Il presidente era l'avv. Angelo Sereni, figlio di rabbino; l'anno dopo gli sarebbe nato dal fratello Samuele un nipote, Enzo. Ammantato del tallèd (anche questo dettaglio non sfuggì alle critiche dei detrattori) ricordò la storia della sua Comunità e delle sue sofferenze, in particolare nel periodo papale. Il suo discorso esprimeva l'orgoglio e le speranze di una Comunità che si affacciava a un nuovo mondo, che allora appariva accogliente e sicuro; il legame con la storia del passato; la fedeltà a un messaggio religioso e a un impegno civile che la Comunità metteva al servizio dell'intera società.

Le parole e le preghiere del rabbino maggiore Vittorio Castiglioni, autorevole studioso, letterato e pedagogo, da poco chiamato a Roma da Trieste, furono in sintonia con questo messaggio. A rileggere oggi quei discorsi e quelle cronache si rimane incantati dall'espressione di sentimenti tanto forti e opposti. Gli ebrei avevano voluto dimostrare la loro presenza costruendo un edificio grandioso, come mai avevano potuto fare in passato perché era stato loro interdetto; rivendicavano la fedeltà alla loro fede che li univa, e insieme esprimevano riconoscenza e affetto per la società che finalmente li riconosceva come cittadini. La maggioranza della società circostante sembrava, almeno nella sua classe dirigente, accogliere e apprezzare questi sentimenti.

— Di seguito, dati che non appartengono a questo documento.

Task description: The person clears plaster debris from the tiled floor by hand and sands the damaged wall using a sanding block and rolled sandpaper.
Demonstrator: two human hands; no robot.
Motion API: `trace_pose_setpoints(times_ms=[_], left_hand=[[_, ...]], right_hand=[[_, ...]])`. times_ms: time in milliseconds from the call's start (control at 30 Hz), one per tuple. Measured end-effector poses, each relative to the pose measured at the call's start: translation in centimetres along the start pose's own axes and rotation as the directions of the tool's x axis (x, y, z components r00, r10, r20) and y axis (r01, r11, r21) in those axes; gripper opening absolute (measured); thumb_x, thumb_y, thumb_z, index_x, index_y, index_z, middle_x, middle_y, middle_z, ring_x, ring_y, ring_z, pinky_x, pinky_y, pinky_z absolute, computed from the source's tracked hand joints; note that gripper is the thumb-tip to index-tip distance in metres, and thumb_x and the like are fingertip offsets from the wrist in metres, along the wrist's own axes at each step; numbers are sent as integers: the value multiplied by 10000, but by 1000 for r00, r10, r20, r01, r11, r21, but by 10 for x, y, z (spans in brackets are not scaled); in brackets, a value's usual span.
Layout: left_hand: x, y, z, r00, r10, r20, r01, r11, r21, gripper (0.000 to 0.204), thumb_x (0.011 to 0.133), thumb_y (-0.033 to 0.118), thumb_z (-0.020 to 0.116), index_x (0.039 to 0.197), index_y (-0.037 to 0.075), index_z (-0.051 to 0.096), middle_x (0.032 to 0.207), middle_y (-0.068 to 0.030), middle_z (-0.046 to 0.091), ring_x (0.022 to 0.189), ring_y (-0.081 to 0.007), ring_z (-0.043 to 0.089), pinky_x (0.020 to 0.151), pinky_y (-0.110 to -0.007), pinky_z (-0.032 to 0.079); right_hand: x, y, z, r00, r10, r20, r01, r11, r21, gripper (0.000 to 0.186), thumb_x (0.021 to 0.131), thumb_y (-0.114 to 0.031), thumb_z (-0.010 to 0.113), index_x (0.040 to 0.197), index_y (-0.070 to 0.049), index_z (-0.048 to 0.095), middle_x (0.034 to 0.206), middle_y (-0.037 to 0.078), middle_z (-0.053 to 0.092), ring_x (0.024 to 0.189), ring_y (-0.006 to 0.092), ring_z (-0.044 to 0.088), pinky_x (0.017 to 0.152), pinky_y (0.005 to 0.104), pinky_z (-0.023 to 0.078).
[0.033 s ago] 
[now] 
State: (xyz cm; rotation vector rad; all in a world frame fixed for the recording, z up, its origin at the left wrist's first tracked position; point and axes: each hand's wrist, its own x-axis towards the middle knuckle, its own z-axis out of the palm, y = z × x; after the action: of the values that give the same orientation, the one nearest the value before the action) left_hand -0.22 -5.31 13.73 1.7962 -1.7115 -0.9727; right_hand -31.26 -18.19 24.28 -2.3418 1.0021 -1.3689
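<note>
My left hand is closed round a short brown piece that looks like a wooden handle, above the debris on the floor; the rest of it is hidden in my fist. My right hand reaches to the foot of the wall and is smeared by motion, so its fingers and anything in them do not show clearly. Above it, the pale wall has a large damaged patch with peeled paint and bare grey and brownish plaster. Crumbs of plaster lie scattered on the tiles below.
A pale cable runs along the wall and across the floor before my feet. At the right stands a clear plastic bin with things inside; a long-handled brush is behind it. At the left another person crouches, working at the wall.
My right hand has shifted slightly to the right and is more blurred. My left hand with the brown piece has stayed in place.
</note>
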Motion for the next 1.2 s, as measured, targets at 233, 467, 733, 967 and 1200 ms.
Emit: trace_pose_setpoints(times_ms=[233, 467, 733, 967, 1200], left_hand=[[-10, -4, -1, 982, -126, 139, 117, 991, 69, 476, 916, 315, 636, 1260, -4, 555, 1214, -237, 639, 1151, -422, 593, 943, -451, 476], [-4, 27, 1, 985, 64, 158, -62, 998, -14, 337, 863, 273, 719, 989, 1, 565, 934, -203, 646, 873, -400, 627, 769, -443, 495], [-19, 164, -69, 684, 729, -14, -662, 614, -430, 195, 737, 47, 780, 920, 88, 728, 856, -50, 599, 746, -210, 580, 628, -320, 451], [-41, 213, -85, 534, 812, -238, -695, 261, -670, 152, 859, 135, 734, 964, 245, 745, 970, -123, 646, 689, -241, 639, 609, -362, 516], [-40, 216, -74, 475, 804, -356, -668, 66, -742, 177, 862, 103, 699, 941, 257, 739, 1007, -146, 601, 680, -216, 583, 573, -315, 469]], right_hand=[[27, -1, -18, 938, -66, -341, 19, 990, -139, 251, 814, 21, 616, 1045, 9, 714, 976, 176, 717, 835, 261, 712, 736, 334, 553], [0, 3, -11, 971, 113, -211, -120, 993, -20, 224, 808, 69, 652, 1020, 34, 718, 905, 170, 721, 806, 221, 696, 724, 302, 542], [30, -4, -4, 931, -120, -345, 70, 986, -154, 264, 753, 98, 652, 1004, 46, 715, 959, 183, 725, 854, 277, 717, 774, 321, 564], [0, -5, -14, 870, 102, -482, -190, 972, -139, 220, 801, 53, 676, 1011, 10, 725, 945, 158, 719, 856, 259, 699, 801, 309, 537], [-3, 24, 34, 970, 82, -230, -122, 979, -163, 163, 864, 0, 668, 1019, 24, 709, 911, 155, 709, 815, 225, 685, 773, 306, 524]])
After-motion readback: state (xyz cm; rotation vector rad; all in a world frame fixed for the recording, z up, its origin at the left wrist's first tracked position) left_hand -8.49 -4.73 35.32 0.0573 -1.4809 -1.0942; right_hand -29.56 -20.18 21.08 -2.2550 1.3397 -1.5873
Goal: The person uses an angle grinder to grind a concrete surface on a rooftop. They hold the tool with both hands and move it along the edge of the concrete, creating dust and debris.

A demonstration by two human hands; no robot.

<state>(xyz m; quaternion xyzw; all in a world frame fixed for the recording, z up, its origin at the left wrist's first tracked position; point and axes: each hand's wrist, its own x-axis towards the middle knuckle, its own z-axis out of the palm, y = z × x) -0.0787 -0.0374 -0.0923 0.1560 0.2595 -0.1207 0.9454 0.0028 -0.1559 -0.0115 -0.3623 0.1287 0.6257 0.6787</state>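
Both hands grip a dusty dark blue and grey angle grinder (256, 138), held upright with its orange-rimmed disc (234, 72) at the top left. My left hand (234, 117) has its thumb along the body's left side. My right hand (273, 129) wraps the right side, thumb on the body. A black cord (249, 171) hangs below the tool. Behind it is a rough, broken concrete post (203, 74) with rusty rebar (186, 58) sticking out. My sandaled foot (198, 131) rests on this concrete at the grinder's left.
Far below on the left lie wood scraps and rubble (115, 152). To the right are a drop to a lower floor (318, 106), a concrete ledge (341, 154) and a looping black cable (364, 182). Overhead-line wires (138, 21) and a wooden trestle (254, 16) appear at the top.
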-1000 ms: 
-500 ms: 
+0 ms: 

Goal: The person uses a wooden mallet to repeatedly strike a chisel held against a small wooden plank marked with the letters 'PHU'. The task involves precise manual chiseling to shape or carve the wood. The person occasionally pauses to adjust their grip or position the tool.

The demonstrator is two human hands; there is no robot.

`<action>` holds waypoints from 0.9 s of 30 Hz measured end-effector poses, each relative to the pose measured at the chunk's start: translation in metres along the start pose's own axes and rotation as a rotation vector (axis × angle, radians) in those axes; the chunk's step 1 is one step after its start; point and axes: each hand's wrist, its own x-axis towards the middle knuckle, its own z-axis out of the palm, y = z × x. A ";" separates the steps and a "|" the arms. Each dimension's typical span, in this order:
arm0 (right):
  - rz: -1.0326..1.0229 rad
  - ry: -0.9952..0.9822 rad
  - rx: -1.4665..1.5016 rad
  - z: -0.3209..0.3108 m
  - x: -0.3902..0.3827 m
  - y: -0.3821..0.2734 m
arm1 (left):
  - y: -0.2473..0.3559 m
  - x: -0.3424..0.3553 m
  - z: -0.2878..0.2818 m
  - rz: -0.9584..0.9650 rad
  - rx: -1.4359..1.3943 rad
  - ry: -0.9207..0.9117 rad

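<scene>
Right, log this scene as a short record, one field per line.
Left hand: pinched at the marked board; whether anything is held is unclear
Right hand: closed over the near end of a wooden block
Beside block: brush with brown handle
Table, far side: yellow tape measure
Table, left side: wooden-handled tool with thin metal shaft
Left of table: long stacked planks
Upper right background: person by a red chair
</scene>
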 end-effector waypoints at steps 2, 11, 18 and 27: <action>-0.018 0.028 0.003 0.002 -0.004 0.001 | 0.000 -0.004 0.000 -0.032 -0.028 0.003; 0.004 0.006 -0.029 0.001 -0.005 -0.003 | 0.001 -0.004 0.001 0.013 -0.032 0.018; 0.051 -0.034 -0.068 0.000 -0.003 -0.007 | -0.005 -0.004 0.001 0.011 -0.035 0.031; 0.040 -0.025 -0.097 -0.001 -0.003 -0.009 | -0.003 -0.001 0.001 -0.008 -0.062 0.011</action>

Quella che sembrava una minoranza, i clericali, non celavano il loro disappunto per ciò che consideravano una sfida insolente, una mancanza di riconoscenza per la "protezione" papale, e in sostanza non capivano tanto clamore per il nuovo tempio dove, come scrissero "non abita più Iddio". A cent'anni di distanza possiamo valutare quanta grandezza e quanta ingenuità c'era nelle convinzioni dei nostri antenati: sappiamo cosa ci avrebbe fatto 34 anni dopo quel Re benedetto e applaudito, come avrebbe reagito nel bene e nel male la società civile nelle terribili vicende del '900, quali altre sofferenze sarebbero state vissute all'ombra della grande Sinagoga, quali inattese sorprese ci avrebbero riservato proprio gli eredi dei maggiori oppositori.

Dopo un secolo terribile il nostro monumento sta a ricordare alla città il senso di una presenza radicata ed essenziale; ma è soprattutto a noi che deve ricordare e fare pensare il senso della nostra presenza a Roma. Abbiamo visto quanto le passioni politiche, le alleanze e le simpatie possano durare; ma rimane nel tempo il forte senso di identità, di continuità, di fedeltà all'ebraismo che volle essere espresso con la costruzione di quel Tempio. La comunità ebraica di allora era rispetto ad oggi enormemente diversa nella sua struttura sociale, economica, culturale, nella sua identità religiosa.

È cambiata la mentalità, il mondo è completamente diverso, c'è lo Stato d'Israele. Senza considerare le problematiche che derivano dal nostro rapporto con il mondo non ebraico, e che non sono certo di poco conto, è la crescita della nostra comunità oggi che pone sfide difficili ma coinvolgenti. Il filo che ci unisce alle scelte dei nostri antenati "costruttori" non si è interrotto. Raccogliamo il loro entusiasmo e la loro tenacia in una realtà del tutto trasformata.